State v. Waterhouse

394 A.2d 205, 35 Conn. Super. Ct. 519
CourtConnecticut Superior Court
DecidedDecember 16, 1977
DocketFile No. 404
StatusPublished

This text of 394 A.2d 205 (State v. Waterhouse) is published on Counsel Stack Legal Research, covering Connecticut Superior Court primary law. Counsel Stack provides free access to over 12 million legal documents including statutes, case law, regulations, and constitutions.

Bluebook
State v. Waterhouse, 394 A.2d 205, 35 Conn. Super. Ct. 519 (Colo. Ct. App. 1977).

Opinion

The defendant was convicted in a trial to the jury on a charge of negligent homicide with a motor vehicle. General Statutes53a-58a.1 The defendant was charged with having caused the death of Eric Spencer by a motor vehicle on December 12, 1975, in the town of East Hampton.

The sole assignment of error is directed to the charge given by the court on the issue of negligence and the refusal of the court to charge as requested by the defendant. In essence the court charged that the state was obligated to prove that the defendant was guilty of "simple negligence," while the defendant requested that the court charge on "culpable negligence."2 That request was denied.

The defendant contends that because of the adoption of the Penal Code, title 53a of the General Statutes, which became effective on October 1, 1971, and the repeal of 14-218 of the General Statutes (negligent homicide), the state has the burden of proving that the defendant was criminally negligent, *Page 521 and, in support of this contention, he cites the definition of "criminal negligence" in 53a-3 (14) of the General Statutes. This argument is without merit. The legislature enacted 53a-57 (misconduct with a motor vehicle), a class D felony, as part of the Penal Code. That statute provides that "[a] person is guilty of misconduct with a motor vehicle when, with criminal negligence in the operation of a motor vehicle . . . he causes the death of another person. . . ." At this same time 14-218 was repealed. In 1973, however, the legislature enacted 53a-58a, a class B misdemeanor. This statute is substantially similar to 14-218 except that the penalty is slightly different.

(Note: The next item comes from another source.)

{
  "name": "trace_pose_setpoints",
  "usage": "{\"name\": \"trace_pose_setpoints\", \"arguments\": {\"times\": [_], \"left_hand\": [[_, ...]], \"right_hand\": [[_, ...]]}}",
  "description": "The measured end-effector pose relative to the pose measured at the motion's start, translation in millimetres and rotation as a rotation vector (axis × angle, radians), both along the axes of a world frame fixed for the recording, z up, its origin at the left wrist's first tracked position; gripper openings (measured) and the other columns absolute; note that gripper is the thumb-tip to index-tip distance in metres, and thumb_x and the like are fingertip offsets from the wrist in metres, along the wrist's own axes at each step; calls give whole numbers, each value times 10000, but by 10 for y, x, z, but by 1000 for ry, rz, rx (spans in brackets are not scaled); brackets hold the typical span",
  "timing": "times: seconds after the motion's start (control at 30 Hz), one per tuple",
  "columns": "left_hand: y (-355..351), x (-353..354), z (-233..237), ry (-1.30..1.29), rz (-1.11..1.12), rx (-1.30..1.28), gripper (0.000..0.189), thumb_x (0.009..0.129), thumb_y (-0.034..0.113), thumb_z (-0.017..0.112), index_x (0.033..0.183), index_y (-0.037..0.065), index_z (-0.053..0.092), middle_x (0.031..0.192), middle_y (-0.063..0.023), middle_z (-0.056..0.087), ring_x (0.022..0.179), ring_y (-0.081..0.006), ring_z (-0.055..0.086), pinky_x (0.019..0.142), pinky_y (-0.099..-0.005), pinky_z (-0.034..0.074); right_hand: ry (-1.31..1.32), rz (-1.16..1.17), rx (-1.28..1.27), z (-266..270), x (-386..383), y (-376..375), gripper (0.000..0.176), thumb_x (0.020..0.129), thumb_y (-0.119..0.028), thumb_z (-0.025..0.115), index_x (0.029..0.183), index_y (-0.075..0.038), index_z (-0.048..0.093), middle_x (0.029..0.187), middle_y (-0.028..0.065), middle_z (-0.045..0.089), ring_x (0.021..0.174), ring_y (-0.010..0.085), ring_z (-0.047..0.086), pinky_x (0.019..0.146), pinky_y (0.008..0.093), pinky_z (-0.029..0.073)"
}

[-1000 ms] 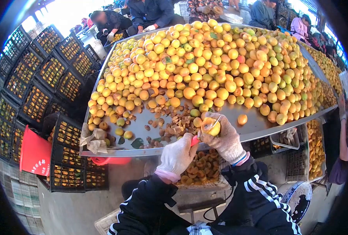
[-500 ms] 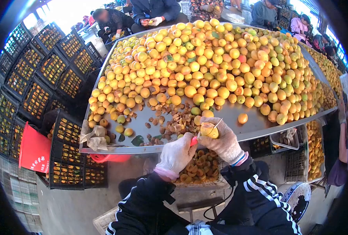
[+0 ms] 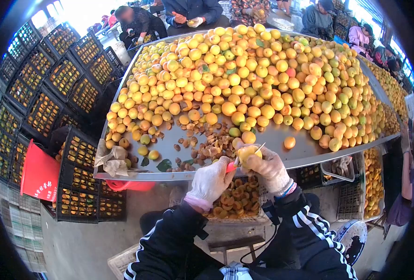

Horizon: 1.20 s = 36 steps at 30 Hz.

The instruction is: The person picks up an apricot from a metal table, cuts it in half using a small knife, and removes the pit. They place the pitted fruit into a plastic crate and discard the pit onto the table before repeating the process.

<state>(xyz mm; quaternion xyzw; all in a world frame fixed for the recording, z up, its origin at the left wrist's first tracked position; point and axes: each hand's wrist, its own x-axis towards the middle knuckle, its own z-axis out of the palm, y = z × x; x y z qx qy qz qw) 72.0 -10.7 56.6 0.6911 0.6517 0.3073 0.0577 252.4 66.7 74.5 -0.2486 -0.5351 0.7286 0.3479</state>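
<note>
In the head view, my gloved left hand (image 3: 208,182) is closed around the red handle of a small knife (image 3: 230,166). Its blade reaches the yellow apricot (image 3: 247,154), and the tip shows beyond the fruit. My gloved right hand (image 3: 271,171) grips that apricot over the near edge of the metal table (image 3: 305,148). Just past my hands lie brown apricot pits (image 3: 216,144) and a large heap of whole apricots (image 3: 244,74). Below my hands stands a crate of apricot halves (image 3: 237,198).
Stacked black crates (image 3: 60,77) of fruit fill the left side, beside a red bucket (image 3: 39,172). Crumpled cloth (image 3: 115,161) lies at the table's left corner. A white round container (image 3: 351,240) stands at lower right. Other people sit across the table.
The apricot has turned in my right hand, and the knife blade now lies across it at a different angle. The view has shifted slightly. Across the table, a person's hands have moved apart.
</note>
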Motion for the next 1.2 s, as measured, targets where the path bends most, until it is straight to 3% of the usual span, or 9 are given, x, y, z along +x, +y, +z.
{"name": "trace_pose_setpoints", "arguments": {"times": [0.13, 0.27, 0.33, 0.43, 0.73, 0.83, 0.9, 1.0, 1.2], "left_hand": [[20, -27, -17, -29, -22, -9, 196, 890, 260, 643, 977, 103, 562, 718, -143, 643, 639, -357, 648, 542, -433, 512], [2, 22, -27, -31, 17, -81, 224, 890, 261, 642, 1008, 88, 563, 715, -166, 639, 658, -386, 643, 562, -462, 506], [-5, 74, -9, -34, 50, -142, 245, 891, 255, 641, 1036, 73, 564, 716, -183, 634, 675, -411, 637, 578, -486, 498], [-21, 122, 21, -60, 70, -165, 261, 903, 277, 634, 1029, 63, 553, 704, -195, 630, 679, -433, 631, 572, -501, 493], [-10, 11, -10, -574, -229, -294, 313, 939, 302, 615, 1044, 15, 548, 819, -244, 637, 808, -442, 624, 666, -432, 478], [-17, 31, 8, -637, -274, -298, 260, 951, 244, 606, 1053, 10, 561, 821, -174, 642, 754, -330, 633, 662, -388, 474], [-26, 59, 119, -1039, -203, -502, 193, 958, 186, 584, 1043, 14, 571, 803, -82, 614, 717, -182, 576, 653, -339, 466], [-27, 42, 86, -930, -182, -421, 148, 959, 153, 571, 1023, 20, 581, 797, -19, 567, 711, -104, 500, 642, -294, 452], [11, 25, 83, -850, -72, -359, 165, 946, 175, 590, 996, 18, 586, 748, -49, 580, 678, -129, 509, 625, -313, 454]], "right_hand": [[201, 170, -310, 55, 20, -22, 601, 878, -382, 720, 1311, -4, 548, 1122, 22, 609, 942, 124, 593, 834, 280, 488], [117, 88, -264, 125, -13, -27, 546, 884, -314, 727, 1296, -1, 550, 1123, 26, 603, 936, 114, 598, 792, 269, 498], [48, -72, -55, 79, -69, -27, 516, 876, -222, 741, 1296, 2, 542, 1099, 24, 616, 913, 102, 600, 751, 251, 501], [18, -129, -92, 7, -110, -22, 510, 865, -146, 742, 1305, 4, 532, 1053, 21, 631, 885, 104, 608, 732, 239, 504], [37, -23, -147, 157, -101, 10, 480, 858, -176, 723, 1270, 1, 550, 1062, 48, 664, 786, 85, 593, 682, 232, 486], [75, 6, -173, 176, -85, -3, 490, 849, -220, 669, 1257, 23, 548, 979, 43, 655, 700, 93, 558, 617, 227, 441], [144, 42, -184, 116, -97, -34, 502, 835, -236, 643, 1247, 35, 549, 932, 39, 637, 667, 98, 540, 593, 225, 418], [195, 58, -210, 171, -126, -49, 542, 797, -243, 593, 1241, 64, 533, 801, 26, 567, 607, 108, 507, 554, 234, 389], [353, 166, -373, 136, -166, 45, 673, 775, -267, 609, 1362, 19, 448, 1132, 114, 627, 618, 112, 530, 596, 229, 422]]}}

If the defendant's argument were to carry any weight in that the court should have charged on "culpable" or "criminal" negligence, then the legislature enacted useless legislation when it enacted 53a-58a because the only difference between the pertinent portions of 53a-57 and53a-58a is the deletion of the word "criminal" as applied to the subject, negligence. "The General Assembly is presumed to have intended a change in each statute when it deliberately changed the wording of each." Maynard v. New Haven Gas Co.,20 Conn. Sup. 31, 35.

The instruction of the court to the jury that the state had the burden of proving simple negligence as one of three essential elements is supported by numerous cases in this jurisdiction. State v. Berkowitz, 24 Conn. Sup. 112, 116, 1 Conn. Cir. Ct. 439, 443; State v. Pope, 6 Conn. Cir. Ct. 712, 714; State v. Colombo, 4 Conn. Cir. Ct. 671, 676-77.

There is no error.

A. HEALEY, PARSKEY and SPONZO, Js., participated in this decision.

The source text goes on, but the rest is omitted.